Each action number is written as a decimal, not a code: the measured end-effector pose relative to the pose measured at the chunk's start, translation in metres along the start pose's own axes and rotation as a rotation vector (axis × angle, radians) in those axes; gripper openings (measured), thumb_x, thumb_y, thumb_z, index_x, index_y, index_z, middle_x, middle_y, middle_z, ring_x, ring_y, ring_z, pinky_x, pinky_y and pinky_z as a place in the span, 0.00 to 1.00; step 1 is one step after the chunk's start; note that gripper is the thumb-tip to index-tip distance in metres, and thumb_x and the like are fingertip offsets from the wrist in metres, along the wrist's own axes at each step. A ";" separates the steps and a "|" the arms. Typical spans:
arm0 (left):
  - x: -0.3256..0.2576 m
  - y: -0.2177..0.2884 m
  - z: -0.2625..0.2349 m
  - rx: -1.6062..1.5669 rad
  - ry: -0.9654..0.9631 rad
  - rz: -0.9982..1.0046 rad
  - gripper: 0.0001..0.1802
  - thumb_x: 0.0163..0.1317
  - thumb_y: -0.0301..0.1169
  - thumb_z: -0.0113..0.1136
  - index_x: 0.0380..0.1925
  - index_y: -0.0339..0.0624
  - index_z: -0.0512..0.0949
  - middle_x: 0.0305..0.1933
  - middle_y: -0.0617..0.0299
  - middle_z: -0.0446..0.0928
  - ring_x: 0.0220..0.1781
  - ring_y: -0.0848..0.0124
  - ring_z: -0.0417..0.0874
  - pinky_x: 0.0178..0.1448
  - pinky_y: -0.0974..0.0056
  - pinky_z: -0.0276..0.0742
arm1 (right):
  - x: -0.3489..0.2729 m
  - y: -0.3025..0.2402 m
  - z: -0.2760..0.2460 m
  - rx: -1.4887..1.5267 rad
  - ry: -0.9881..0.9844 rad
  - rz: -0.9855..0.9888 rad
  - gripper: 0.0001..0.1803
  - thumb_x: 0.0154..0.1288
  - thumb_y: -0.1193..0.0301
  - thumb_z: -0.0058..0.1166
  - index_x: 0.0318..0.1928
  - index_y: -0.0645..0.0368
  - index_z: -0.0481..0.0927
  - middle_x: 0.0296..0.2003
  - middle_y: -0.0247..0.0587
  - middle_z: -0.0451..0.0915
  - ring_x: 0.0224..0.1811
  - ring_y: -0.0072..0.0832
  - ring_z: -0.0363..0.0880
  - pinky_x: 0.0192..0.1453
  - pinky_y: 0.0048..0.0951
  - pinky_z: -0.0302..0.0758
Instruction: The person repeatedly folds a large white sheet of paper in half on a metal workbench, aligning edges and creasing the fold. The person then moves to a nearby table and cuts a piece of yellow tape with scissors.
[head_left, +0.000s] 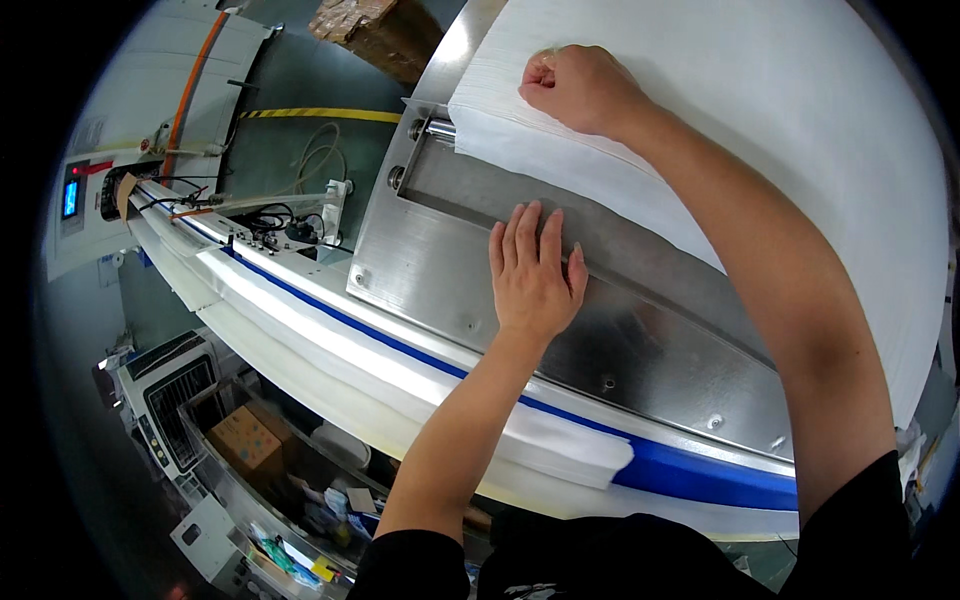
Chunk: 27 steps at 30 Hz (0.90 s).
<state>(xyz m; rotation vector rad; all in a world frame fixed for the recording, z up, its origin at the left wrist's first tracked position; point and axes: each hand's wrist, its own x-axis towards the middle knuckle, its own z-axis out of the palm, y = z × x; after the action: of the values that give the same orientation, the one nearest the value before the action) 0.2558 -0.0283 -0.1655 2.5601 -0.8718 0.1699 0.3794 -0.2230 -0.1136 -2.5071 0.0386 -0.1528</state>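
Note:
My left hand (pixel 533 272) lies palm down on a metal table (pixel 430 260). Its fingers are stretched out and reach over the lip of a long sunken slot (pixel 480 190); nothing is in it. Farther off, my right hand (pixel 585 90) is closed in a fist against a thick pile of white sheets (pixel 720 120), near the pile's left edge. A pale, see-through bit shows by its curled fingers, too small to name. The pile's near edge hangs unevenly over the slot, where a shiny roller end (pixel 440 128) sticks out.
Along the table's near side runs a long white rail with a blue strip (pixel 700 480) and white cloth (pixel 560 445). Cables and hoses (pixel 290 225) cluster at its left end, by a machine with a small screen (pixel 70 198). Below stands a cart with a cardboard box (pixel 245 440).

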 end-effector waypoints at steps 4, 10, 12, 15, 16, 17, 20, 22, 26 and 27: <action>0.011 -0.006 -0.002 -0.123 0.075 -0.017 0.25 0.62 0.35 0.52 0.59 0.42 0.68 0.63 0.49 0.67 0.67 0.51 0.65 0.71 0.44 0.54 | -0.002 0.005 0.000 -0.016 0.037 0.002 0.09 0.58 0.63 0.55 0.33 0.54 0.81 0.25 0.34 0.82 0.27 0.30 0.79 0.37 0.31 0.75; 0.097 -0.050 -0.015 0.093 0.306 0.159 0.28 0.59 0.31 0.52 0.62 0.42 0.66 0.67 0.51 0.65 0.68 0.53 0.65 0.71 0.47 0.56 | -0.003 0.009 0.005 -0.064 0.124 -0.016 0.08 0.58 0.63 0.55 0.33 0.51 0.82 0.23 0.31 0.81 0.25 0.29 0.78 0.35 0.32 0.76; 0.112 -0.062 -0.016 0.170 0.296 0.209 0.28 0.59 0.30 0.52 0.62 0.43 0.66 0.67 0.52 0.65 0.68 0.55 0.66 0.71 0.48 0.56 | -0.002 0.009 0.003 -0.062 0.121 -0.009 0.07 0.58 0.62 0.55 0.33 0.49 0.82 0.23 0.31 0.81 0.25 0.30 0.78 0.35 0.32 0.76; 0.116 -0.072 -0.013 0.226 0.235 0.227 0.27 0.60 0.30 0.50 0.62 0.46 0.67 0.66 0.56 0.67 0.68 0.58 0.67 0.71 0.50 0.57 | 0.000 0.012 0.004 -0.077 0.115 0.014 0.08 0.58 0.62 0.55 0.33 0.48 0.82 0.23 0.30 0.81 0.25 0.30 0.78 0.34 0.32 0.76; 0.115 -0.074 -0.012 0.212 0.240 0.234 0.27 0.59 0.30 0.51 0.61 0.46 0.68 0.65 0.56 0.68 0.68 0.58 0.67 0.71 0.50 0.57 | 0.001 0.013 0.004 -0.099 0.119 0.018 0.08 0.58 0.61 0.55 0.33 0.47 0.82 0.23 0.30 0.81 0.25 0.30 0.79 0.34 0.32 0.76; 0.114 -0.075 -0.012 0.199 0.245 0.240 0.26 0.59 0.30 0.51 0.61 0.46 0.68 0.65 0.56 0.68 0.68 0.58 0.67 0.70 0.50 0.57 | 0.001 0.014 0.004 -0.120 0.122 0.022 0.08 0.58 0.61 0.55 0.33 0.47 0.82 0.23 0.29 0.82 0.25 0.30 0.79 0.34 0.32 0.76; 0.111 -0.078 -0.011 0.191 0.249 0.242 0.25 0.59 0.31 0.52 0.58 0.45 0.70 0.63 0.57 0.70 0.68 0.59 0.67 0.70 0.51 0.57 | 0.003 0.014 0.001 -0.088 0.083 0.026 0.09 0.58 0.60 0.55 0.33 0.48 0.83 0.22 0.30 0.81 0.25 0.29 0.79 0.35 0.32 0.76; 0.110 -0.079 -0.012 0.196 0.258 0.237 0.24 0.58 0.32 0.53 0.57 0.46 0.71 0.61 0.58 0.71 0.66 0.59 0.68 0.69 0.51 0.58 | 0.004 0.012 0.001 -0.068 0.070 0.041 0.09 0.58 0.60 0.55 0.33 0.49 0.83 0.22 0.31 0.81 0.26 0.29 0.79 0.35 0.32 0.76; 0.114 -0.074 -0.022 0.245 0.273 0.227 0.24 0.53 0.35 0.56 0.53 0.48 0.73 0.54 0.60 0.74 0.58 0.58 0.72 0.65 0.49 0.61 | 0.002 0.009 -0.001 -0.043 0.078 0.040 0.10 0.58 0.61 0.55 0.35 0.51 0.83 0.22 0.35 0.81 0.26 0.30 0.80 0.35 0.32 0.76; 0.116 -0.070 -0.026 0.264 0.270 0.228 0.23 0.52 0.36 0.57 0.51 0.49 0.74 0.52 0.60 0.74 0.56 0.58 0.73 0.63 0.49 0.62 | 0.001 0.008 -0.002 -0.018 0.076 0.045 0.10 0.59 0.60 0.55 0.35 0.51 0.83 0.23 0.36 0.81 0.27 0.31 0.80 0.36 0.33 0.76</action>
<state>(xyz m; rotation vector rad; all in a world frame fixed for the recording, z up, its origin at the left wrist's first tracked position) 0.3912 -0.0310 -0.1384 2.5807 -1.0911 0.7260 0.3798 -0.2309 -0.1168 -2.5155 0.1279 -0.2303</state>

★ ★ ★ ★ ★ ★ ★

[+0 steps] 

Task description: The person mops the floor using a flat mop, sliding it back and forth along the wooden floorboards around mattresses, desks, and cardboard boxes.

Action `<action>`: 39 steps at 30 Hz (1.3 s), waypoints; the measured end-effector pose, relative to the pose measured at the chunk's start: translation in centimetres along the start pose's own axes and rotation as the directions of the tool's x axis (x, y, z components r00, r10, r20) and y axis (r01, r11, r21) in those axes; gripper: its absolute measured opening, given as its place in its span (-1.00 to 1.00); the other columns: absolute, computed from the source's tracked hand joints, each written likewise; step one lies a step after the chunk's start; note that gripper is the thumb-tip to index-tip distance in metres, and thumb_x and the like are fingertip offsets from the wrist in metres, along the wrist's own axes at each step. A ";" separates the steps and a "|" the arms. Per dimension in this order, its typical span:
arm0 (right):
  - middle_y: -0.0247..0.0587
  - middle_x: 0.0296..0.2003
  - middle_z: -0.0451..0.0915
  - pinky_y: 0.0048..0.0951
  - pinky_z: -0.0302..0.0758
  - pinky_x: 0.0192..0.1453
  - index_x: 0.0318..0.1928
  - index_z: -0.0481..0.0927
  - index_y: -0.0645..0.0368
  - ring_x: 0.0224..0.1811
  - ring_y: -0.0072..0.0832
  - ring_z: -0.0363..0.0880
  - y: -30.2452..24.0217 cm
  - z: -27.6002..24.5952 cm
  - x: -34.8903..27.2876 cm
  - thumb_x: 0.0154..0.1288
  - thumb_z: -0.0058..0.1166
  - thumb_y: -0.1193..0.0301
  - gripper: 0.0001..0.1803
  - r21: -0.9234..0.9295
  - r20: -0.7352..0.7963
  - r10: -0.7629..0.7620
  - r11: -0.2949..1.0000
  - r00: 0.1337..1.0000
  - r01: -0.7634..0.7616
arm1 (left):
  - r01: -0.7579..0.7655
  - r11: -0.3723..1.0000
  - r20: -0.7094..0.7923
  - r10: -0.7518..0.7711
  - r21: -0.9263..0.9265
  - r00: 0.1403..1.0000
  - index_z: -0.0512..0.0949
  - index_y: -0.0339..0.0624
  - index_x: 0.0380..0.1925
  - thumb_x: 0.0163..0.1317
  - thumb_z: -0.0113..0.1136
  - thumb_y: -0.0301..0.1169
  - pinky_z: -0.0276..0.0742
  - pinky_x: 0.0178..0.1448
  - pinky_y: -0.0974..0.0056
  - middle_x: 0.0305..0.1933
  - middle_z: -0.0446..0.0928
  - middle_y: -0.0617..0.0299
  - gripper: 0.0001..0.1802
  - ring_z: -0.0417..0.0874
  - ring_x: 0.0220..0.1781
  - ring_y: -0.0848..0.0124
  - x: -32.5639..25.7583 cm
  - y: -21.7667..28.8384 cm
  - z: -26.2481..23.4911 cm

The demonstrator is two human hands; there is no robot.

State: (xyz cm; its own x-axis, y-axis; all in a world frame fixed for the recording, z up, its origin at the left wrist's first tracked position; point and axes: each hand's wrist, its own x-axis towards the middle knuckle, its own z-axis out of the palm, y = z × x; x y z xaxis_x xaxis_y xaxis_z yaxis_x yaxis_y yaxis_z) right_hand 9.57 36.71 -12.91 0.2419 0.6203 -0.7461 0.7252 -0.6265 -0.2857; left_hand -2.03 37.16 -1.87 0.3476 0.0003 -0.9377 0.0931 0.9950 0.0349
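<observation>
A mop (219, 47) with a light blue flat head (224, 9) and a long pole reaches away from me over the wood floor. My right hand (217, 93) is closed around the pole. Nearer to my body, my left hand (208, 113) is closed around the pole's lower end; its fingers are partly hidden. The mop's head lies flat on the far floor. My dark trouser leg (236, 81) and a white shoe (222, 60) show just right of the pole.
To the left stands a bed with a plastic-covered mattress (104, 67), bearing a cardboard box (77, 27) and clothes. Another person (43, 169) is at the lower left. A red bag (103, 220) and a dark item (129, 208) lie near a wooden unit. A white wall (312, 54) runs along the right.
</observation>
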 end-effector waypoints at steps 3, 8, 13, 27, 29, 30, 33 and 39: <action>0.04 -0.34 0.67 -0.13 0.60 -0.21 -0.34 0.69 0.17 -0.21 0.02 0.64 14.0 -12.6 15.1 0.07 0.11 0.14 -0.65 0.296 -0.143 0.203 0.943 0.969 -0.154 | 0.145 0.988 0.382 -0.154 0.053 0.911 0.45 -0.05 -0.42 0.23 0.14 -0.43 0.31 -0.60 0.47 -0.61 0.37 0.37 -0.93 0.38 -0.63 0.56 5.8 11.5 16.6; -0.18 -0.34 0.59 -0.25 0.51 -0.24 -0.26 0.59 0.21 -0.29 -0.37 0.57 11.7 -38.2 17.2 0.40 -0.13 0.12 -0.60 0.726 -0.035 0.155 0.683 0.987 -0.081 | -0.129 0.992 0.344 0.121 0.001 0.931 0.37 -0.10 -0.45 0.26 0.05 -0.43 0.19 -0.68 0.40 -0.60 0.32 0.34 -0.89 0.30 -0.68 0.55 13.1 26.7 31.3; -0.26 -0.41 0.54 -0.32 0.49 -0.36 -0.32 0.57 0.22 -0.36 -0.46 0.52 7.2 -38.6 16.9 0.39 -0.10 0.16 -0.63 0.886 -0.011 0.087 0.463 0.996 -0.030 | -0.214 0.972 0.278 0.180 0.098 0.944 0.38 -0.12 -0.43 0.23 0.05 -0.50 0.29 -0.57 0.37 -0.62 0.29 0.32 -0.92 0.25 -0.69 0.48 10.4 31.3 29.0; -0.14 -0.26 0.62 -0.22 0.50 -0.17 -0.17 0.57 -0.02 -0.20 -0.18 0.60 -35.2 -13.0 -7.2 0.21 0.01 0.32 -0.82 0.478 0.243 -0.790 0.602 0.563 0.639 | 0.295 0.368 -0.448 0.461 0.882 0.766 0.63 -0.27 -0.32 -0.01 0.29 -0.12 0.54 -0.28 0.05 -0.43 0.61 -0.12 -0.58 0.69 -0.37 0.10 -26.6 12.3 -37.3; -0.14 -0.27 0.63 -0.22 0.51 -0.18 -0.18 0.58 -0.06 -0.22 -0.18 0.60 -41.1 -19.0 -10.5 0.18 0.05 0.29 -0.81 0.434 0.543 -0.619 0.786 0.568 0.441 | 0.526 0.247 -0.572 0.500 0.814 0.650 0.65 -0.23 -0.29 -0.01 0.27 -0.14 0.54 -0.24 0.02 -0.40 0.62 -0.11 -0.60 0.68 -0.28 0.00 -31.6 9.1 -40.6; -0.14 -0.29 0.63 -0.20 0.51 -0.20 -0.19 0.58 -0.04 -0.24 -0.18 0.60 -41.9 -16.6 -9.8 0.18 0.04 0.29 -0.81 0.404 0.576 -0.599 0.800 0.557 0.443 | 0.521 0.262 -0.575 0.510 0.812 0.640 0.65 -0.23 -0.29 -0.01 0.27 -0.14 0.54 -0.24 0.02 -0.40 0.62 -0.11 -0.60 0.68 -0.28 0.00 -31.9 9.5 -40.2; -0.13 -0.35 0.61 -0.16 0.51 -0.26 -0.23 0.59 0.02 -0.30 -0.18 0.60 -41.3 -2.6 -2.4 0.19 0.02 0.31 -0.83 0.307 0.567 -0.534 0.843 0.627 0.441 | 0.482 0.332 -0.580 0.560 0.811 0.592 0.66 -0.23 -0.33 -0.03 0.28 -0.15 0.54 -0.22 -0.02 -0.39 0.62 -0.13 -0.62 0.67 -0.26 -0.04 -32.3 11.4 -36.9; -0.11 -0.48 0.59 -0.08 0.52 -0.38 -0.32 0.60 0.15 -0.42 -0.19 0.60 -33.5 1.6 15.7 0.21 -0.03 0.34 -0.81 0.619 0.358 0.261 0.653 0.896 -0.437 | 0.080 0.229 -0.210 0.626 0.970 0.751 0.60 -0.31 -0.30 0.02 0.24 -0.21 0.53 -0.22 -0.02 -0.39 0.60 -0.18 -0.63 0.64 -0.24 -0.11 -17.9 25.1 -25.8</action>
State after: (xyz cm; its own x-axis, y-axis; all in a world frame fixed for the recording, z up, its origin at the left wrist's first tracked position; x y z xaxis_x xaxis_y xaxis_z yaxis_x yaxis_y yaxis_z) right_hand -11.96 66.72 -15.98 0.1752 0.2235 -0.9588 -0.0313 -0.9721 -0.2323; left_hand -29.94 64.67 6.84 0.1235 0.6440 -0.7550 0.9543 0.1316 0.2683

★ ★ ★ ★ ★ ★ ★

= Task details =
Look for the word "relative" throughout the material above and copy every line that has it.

= Answer to this problem =
Each action number is written as a decimal, not a code: the measured end-effector pose relative to the pose measured at the chunk's start, translation in metres along the start pose's own axes and rotation as a rotation vector (axis × angle, radians) in those axes; gripper openings (measured), thumb_x, thumb_y, thumb_z, index_x, index_y, index_z, middle_x, middle_y, middle_z, ring_x, ring_y, ring_z, pinky_x, pinky_y and pinky_z as a place in the span, 0.00 to 1.00; step 1 is one step after the chunk's start; note that gripper is the thumb-tip to index-tip distance in metres, and thumb_x and the like are fingertip offsets from the wrist in metres, along the wrist's own axes at each step. A ";" separates the steps and a "|" the arms. Typical spans:
Action `<action>`: 39 steps at 30 Hz (1.3 s), waypoints; the measured end-effector pose, relative to the pose measured at the chunk's start: translation in centimetres along the start pose's own axes and rotation as the directions of the tool's x axis (x, y, z components r00, r10, r20) and y axis (r01, r11, r21) in those axes; gripper: its absolute measured opening, given as its place in its span (-1.00 to 1.00); the other columns: absolute, computed from the source's tracked hand joints, each written likewise; step one lies a step after the chunk's start; note that gripper is the thumb-tip to index-tip distance in metres, and thumb_x and the like are fingertip offsets from the wrist in metres, along the wrist's own axes at each step. A ";" separates the steps and a "|" the arms. Per dimension in this order, its typical span:

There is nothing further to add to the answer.